* Problem details
Give back the full listing, character for character, with no pictures.
━━━
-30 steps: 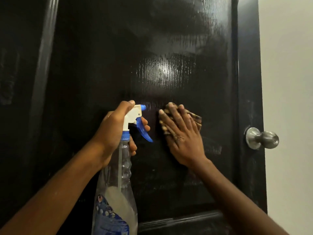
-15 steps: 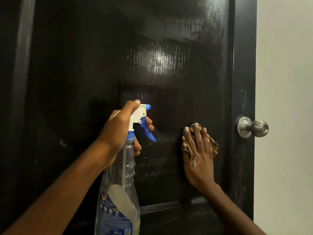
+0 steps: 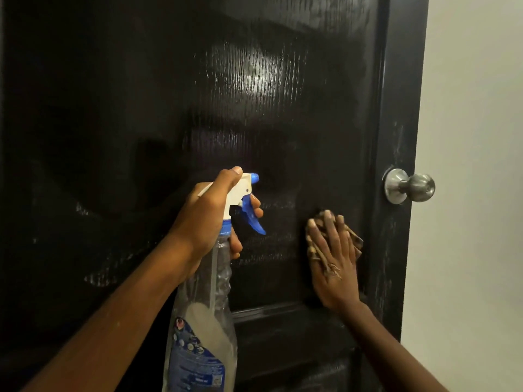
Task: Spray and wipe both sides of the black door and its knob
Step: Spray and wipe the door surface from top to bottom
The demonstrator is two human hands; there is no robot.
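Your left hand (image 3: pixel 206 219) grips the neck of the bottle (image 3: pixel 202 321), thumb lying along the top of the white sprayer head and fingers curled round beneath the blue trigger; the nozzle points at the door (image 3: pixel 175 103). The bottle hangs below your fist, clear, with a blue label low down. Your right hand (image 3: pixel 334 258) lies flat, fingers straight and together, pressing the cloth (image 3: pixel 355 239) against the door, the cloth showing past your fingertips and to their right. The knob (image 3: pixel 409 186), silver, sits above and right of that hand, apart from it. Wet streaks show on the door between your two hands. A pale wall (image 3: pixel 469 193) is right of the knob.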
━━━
* Problem solution
-30 steps: 
-15 steps: 
+0 steps: 
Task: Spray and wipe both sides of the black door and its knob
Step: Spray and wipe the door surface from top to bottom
The demonstrator is two human hands; there is no robot.
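Your left hand (image 3: pixel 206 219) grips the neck of the bottle (image 3: pixel 202 321), thumb lying along the top of the white sprayer head and fingers curled round beneath the blue trigger; the nozzle points at the door (image 3: pixel 175 103). The bottle hangs below your fist, clear, with a blue label low down. Your right hand (image 3: pixel 334 258) lies flat, fingers straight and together, pressing the cloth (image 3: pixel 355 239) against the door, the cloth showing past your fingertips and to their right. The knob (image 3: pixel 409 186), silver, sits above and right of that hand, apart from it. Wet streaks show on the door between your two hands. A pale wall (image 3: pixel 469 193) is right of the knob.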

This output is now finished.